My favorite of all Charlie Brown/Peanuts stories was, no
surprise, “A Charlie Brown Christmas.” Even today I’m willing to hold
that the existence of that show itself single-handedly justifies the existence
of television. For one, I’ve always liked the music, even before I knew
anything about Vince Guaraldi or how unusual it was to use jazz as an
accompaniment to an animated TV show. But most of all, again, I “got”
Charlie Brown’s frustration. At the dramatic climax, when the tree he
selects has been laughed and hooted down, and he finally lets out his
exasperated exclamation “isn’t there anyone who can tell me what Christmas is
all about?”, well, I could feel where he was coming from. I knew what I
heard at church, and I saw what went on “out in the world,” and they didn’t match.
Of course in the TV show, the
absurdly philosophical Linus, having quickly memorized his lines under threat
of violence from Lucy, takes center stage and recites the Christmas narrative
from Luke (you can’t do that on TV today, that’s for sure!), and everyone is
properly chastised; after one small setback the tree is decorated (not to
mention miraculously filled out) and all ends well. Warm fuzzies are safely
delivered, and everyone can go home happy.

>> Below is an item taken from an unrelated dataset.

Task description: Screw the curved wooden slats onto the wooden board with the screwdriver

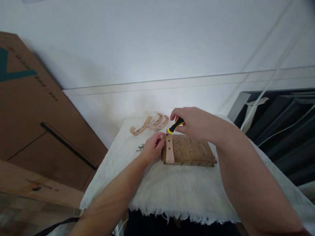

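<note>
My right hand [188, 121] is closed round the black-and-yellow handle of a screwdriver [176, 125], which slants down to the left. Its lower end meets the upper part of a pale wooden strip with holes [170, 153]. That strip lies across the left end of a brown wooden board [193, 149], whose surface is pitted with many holes. At the board's left edge, the fingers of my left hand [154, 146] are pinched together close to the screwdriver's tip; what they hold is too small to make out. Several screws [140, 147] lie just left of that hand.
Curved wooden hooks [149, 124] lie at the back of the table, on a white fringed cloth [179, 192]. A white wall [153, 53] rises behind. A large cardboard box [29, 105] stands at the left, and dark folded material [288, 134] is at the right.
</note>
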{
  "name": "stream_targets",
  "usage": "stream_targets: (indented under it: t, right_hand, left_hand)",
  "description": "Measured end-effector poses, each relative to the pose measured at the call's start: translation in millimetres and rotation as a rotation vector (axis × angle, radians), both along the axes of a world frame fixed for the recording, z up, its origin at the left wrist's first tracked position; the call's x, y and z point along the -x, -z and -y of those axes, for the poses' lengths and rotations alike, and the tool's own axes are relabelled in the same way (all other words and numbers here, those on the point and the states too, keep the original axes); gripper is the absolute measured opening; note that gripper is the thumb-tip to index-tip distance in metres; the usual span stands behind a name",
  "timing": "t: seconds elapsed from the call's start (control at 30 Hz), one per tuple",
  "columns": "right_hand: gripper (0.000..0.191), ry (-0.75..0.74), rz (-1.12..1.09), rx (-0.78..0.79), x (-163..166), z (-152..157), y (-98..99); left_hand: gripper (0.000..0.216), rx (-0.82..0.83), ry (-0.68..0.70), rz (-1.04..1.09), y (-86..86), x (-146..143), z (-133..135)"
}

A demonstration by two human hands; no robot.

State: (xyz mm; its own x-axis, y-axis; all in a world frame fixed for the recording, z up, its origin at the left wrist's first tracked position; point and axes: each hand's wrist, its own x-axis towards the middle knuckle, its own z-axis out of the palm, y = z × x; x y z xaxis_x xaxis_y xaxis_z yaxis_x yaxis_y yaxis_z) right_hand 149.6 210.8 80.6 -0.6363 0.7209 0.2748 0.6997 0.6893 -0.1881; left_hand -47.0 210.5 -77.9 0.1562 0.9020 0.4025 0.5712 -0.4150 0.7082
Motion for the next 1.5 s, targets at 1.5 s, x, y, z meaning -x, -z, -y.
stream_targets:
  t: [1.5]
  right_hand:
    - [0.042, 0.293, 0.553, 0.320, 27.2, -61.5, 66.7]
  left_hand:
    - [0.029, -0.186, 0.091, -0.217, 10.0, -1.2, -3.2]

When I see the scriptures offered
by the lectionary for this third Sunday in Advent, I wonder if Linus has gotten
things slightly wrong. Yes, Linus has given us a good summary—the best
possible summary, you could even say—of what
Christmas is. I’m not sure, though, if he—or we—necessarily
get from that what Christmas is all about.
The reading from Isaiah 35 points
to a day and a world we probably don’t recognize. It is a world turned
upside down and inside out. A world in which the desert is blossoming
abundantly is not the usual world of the prophet. Words like “wilderness,” “dry land,” “desert” . .
. these are not places in the biblical landscape typically associated with
rejoicing and blossoming. But the prophet keeps driving the images home:
“For waters shall break forth in the wilderness, and streams in
the desert; the burning sand shall become a pool, and the thirsty ground
springs of water; the haunt of jackals shall become a swamp, the grass shall
become reeds and rushes.” (Isaiah 35: 6b-7)
But there’s more; it isn’t only
the wilderness being undone. We are also promised sight to the blind,
hearing to the deaf, dancing for the lame, and speech to the mute; even the
infirmities and disabilities that afflict the body are turned around. And
even more emphasized is something not associated with the wilderness, or the
desert: safety.
Through this undone wilderness
the prophet sees a road, one promised only to God’s people. No threats
will be found there; no lions, no predators of any kind (which beats last
week’s Isaiah reading, in which lions were reduced to eating straw). But
this promise is ultimately capped by the image of the “ransomed of the Lord…joy shall be upon their heads; they shall obtain
joy and gladness, and sorrow and sighing shall flee away.” All this
undoing and turning upside down has a point.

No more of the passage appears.